Он сплетает наши пальцы, надевает черные очки и молчком, беря мои сумки, молвит:
— Уже поздно.
В дремоте я соглашаюсь, и мы, почти бегом, удаляемся от лавочки к машине.
— Новый автомобиль? — удивленно спрашиваю я.
— Старый. Машина Тайлера. — Он лихорадочно открывает мне дверцу.
— А почему мы не с Тайлером? — Сажусь в салон.
— И все же некоторые вещи не меняются. Ты такая болтушка у меня. — И смеется, но его смех словно деланый, чтобы отскочить от чего-то, что он не хочет мне говорить.
Джексон заводит мотор и, сдав задом, выруливает на улицу.
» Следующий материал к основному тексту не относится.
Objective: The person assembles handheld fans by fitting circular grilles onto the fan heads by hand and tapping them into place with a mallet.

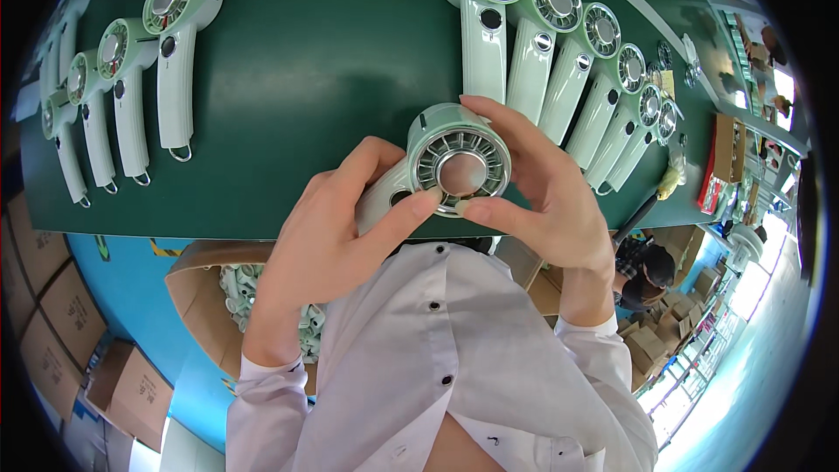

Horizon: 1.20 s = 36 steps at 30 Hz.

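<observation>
A pale green handheld fan (460,162) with a round silver-rimmed grille and a shiny centre disc is held over the table's near edge. My left hand (336,218) wraps its handle, thumb pressed to the grille's lower rim. Around the other side of the head curl the fingers of my right hand (551,188), with its thumb also at the lower rim. Most of the handle is hidden behind my left hand. Just beyond my right hand lies a row of similar fans (483,48). Farther left is another group of fans (177,87), with metal loops at their handle ends.
The dark green table (306,61) spans the view. Below it stands an open carton (197,284) filled with pale green parts. Brown boxes (57,332) are stacked at lower left. On the right, a person in a dark cap (655,267) is near more cartons (647,350).
</observation>
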Tool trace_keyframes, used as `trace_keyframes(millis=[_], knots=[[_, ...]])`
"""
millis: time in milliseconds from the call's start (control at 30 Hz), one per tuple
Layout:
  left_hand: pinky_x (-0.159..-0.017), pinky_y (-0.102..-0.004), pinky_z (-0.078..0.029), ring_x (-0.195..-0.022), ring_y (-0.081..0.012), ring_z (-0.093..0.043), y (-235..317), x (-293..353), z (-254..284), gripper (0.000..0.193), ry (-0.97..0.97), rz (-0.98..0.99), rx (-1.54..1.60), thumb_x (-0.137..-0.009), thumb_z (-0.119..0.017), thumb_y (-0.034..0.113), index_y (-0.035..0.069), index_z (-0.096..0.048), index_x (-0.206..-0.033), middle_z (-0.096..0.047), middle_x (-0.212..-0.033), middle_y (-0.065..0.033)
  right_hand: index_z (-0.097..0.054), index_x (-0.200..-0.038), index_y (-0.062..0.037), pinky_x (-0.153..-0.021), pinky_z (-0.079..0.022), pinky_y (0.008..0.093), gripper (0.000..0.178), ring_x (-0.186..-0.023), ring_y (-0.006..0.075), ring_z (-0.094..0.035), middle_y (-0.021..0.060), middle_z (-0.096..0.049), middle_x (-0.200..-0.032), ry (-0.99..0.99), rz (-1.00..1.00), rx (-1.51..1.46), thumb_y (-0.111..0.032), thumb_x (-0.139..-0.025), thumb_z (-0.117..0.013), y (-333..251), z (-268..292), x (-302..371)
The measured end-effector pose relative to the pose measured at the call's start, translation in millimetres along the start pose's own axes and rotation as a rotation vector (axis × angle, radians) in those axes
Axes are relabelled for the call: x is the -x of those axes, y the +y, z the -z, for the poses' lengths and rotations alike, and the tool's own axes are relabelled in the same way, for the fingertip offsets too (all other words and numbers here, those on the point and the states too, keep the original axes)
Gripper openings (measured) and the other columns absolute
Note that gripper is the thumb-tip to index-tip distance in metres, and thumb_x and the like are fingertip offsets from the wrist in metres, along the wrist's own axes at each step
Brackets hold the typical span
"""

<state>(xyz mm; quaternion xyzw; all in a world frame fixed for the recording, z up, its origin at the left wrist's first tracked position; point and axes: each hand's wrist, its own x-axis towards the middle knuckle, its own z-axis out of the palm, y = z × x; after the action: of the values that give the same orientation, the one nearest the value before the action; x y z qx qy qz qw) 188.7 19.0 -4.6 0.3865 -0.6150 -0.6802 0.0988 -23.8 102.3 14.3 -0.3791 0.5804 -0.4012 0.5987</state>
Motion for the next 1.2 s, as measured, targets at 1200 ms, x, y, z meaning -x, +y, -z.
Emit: trace_keyframes(millis=[1200], knots=[[-0.068,-0.0236,-0.050,-0.083,-0.0087,-0.061,-6.9,15.9,-28.6,0.027,0.095,0.165,0.237,-0.099,-0.062,0.015,0.002,-0.052,-0.120,-0.064,-0.103,-0.0051,-0.044,-0.147,-0.0018,-0.099,-0.050,0.0311,0.059,-0.111,0.0144,-0.062,0.0109,-0.062,-0.127,0.022,0.039,-0.400,-0.008,-0.094,-0.070,40.9,3.7,19.5]])
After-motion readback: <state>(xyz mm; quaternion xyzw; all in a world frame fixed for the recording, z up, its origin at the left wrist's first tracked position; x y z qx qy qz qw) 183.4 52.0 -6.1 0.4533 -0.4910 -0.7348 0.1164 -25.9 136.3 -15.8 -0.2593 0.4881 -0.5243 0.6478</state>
— Ты поговорил с Беллой? — который раз задаю ему один и тот же вопрос.
Он передергивает бровями и нервно чешет шею, останавливаясь на светофоре.
— Я не смог сказать ей правду, — сдержанно издает он, двинувшись с места. — И я начал с малого, сообщив, что мне нужно время, чтобы доделать проект, и именно по этой причине я сделал временную паузу в отношениях с ней, — выговаривает он с трудом, но я чувствую, что это не всё.
— КАК? — приподнимаюсь я, крича. — Джексон, боже, почему? — воздеваю руки к потолку. — Ты понимаешь, что так мы ничего не решим? Почему ты не сказал обо мне? Почему ты сразу не сказал, как есть? Ты боишься чего-то? — Густой туман покрывает мою душу.
— Когда будем разговаривать с Даниэлем? — тихим голосом выдает он.
Я фыркаю.
— Джексон, значит, Белле ты не желаешь говорить о нас, а Даниэлю нужно вмиг узнать, что все это время я обманывала его и была с тобой? Не находишь противоречия? — Со свистом я втягиваю воздух в легкие.
Я не понимаю его, не понимаю его поступков, не понимаю, почему ему не хватает мужества обо всем сказать Белле?